The bottom layer of elastomer is designed to stick to the skin, while the top layer sticks to a rigid array of transducers that the team also designed and manufactured. The entire ultrasonic sticker measures about 2 square centimeters in diameter and 3 millimeters thick – about the area of a postage stamp.
The researchers ran the ultrasound sticker through a series of tests on healthy volunteers who wore the stickers on different parts of their bodies, including their necks, chests, abdomen and arms. The stickers stuck to their skin, producing clear images of underlying structures for up to 48 hours. During this time, the volunteers performed a variety of activities in the lab, from sitting and standing to jogging, cycling, and weight lifting.
Using the images of the stickers, the team was able to observe the changing diameter of the major blood vessels when sitting versus standing. The stickers also captured details from deeper organs, such as how the heart changes shape as it exerts itself during exercise. The researchers were also able to observe how the stomach expanded and then contracted as volunteers drank and later eliminated juice from their systems. And as some volunteers lifted weights, the team could see bright patterns in the underlying muscles that indicated temporary micro-damage.
“With imaging, we may be able to capture the moment in a workout before overuse and stop before the muscles hurt,” says Chen. “We don’t yet know when that moment might be, but now we can provide imagery that experts can interpret.”
The engineering team is working to make the stickers work wirelessly. They are also developing artificial intelligence-based software algorithms that can better interpret and diagnose the sticker images. Zhao then imagines that ultrasound stickers could be packaged and purchased by patients and consumers and used to monitor not only various internal organs but also the progression of tumors and the development of fetuses in the womb.

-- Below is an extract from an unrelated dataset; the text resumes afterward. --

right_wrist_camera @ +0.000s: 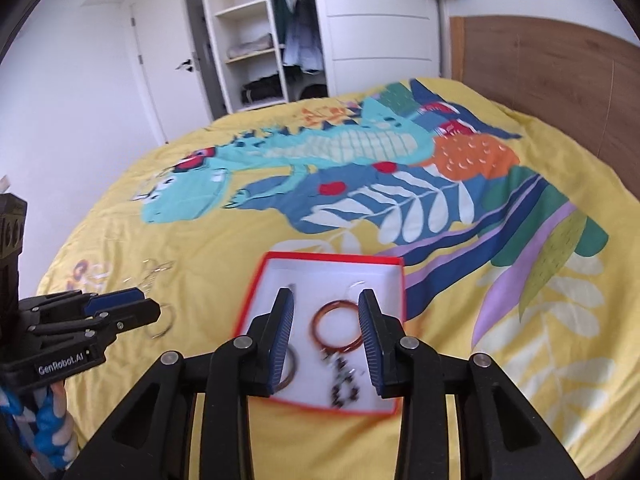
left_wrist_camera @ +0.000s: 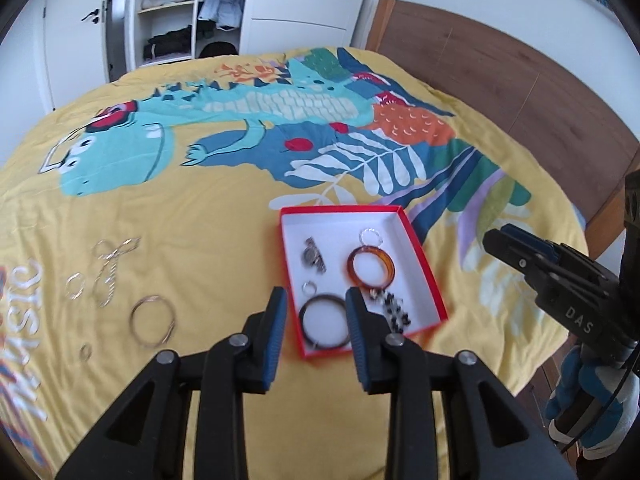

“We imagine we could have a box of stickers, each designed to represent a different part of the body,” says Zhao. “We believe this represents a breakthrough in wearable devices and medical imaging.”
Reference: “Bioadhesive Ultrasound for Long-Term Continuous Imaging of Various Organs” by Chonghe Wang, Xiaoyu Chen, Liu Wang, Mitsutoshi Makihata, Hsiao-Chuan Liu, Tao Zhou and Xuanhe Zhao, July 28, 2022, Science.
DOI: 10.1126/science.abo2542
This research was funded in part by MIT, the Defense Advanced Research Projects Agency, the National Science Foundation, the National Institutes of Health, and the US Army Research Office through the Institute for Soldier Nanotechnologies at MIT.